4. Empirical Results and Baseline Comparison

Experimental evaluation on the manually labeled test subset (108 papers across four domains) compared Paper2SysArch against both modern text-to-image and code-to-image baselines. Results demonstrate:

Method	Semantic	Layout	Visual	Overall	Editable
DALL-E 3	29.9	20.7	65.2	41.3	✗
Nanobanana	31.2	80.3	72.8	62.6	✗
GPT-4o + GraphViz	42.0	85.5	71.2	66.7	✔
Paper2SysArch (Qwen2)	38.7	76.8	84.6	68.5	✔
Paper2SysArch (GPT-4o)	29.8	83.9	87.3	69.0	✔

Paper2SysArch (GPT-4o) achieved the highest overall score (69.0), primarily due to superior layout (83.9) and visual quality (87.3), although semantic accuracy lags behind code-driven GraphViz (42.0 vs. 29.8). The system's editable, structure-aware pptx output offers significant practical advantages over pixel-based diagrams (Guo et al., 22 Nov 2025).

Relative to prior diagram benchmarks (e.g., Paper2Poster, Paper2Video), Paper2SysArch is unique in scale (3,000 pairs, multi-domain), strict structure constraints, and the granularity of its multi-layer annotation and evaluation protocol.

5. Structural Constraints and Agentic Enforcement

A defining feature is the enforcement of structure via graphJSON constraints:

• Three explicit layers: module, tool/data, component.
• Edges strictly allowed only among siblings, reflecting modular encapsulation.
• The constraints are implemented through prompt engineering for the LLM agents and post-processing logic.

All agents conform to this inductive hierarchy, which prevents cross-level or loose interconnections and ensures the resulting diagrams can be both directly interpreted and semantically grounded for subsequent toolchain use.

6. Limitations and Prospects for Future Research

Paper2SysArch exposes persistent challenges:

• Semantic matching of complex, long-range structural dependencies in free-text remains a bottleneck.
• Aesthetic layout is limited by current deterministic, open-source algorithms (ELK), restricting style diversity.
• The evaluation relies on VLM-based metrics, inheriting possible biases and stability issues inherent to foundation models.

Identified avenues for advancement include:

• Incorporation of task-specific graph neural modules to improve semantic extraction and node/edge alignment.
• Learnable layout modules trained end-to-end on expert-drawn diagrams.
• Integration of user-in-the-loop correction for ambiguous or incomplete architectural information.
• Extending methods to other visual artifact types (flows, UML, multilingual diagrams) (Guo et al., 22 Nov 2025).
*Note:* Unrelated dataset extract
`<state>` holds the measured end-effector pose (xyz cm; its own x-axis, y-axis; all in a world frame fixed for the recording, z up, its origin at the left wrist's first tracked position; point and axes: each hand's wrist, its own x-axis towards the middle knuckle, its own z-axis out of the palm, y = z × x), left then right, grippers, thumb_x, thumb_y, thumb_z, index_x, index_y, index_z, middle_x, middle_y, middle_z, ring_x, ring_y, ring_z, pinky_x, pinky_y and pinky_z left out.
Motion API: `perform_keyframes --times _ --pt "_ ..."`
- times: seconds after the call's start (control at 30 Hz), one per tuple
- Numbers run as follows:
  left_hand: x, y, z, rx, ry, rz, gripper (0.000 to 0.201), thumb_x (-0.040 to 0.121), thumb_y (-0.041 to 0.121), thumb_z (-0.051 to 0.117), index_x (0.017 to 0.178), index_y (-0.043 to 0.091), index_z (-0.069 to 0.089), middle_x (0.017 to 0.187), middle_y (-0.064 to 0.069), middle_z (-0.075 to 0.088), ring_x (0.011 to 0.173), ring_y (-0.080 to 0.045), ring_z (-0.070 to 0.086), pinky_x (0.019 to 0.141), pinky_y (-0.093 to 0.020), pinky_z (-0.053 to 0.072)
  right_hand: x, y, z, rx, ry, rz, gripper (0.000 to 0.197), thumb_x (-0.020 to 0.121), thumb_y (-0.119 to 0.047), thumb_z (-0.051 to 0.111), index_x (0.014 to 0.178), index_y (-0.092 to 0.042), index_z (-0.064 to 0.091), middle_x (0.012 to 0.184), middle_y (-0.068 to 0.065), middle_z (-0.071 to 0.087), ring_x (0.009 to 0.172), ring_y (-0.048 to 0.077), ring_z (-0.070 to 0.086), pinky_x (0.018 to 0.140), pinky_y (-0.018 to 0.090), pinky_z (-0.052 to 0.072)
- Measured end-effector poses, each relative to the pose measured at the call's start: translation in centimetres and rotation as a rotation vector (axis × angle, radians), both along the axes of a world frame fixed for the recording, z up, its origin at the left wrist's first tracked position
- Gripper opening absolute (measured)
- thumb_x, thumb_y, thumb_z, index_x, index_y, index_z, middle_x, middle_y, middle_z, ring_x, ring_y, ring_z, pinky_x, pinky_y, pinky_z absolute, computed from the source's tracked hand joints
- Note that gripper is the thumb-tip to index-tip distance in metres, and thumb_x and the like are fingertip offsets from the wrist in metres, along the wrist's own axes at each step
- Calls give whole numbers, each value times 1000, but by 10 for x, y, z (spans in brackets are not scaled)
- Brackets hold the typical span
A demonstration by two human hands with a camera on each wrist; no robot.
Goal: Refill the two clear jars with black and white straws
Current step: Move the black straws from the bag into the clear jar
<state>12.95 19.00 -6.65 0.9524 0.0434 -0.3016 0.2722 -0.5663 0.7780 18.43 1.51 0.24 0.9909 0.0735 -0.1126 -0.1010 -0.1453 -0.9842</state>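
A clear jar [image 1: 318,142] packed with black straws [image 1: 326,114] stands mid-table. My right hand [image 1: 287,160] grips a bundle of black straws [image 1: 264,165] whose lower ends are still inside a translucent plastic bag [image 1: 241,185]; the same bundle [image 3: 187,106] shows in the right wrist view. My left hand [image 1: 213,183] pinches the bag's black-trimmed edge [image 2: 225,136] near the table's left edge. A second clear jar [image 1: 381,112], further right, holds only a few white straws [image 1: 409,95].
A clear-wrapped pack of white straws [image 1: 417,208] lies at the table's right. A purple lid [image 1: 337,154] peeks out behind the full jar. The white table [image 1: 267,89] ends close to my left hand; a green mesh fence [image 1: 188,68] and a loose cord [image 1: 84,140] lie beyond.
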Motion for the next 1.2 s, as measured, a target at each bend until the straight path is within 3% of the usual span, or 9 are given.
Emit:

These developments would further bridge the gap between unstructured scientific text and high-fidelity, machine-usable architectural knowledge.

7. Broader Implications for Automated Scientific Visualization

Paper2SysArch establishes a robust, reproducible, and extensible framework for transitioning from unstructured academic paper text to structured, editable, system-architecture artifacts. By providing the first comprehensive, large-scale evaluation benchmark and a baseline agent pipeline, it catalyzes progress in (1) automating labor-intensive diagram creation, (2) standardizing scientific visualization outputs, and (3) enabling deep meta-analysis and mining of system architecture trends across scientific corpora. The approach enables new applications in intelligent authoring environments, augmented reading interfaces, and large-scale architectural mapping in research analytics (Guo et al., 22 Nov 2025).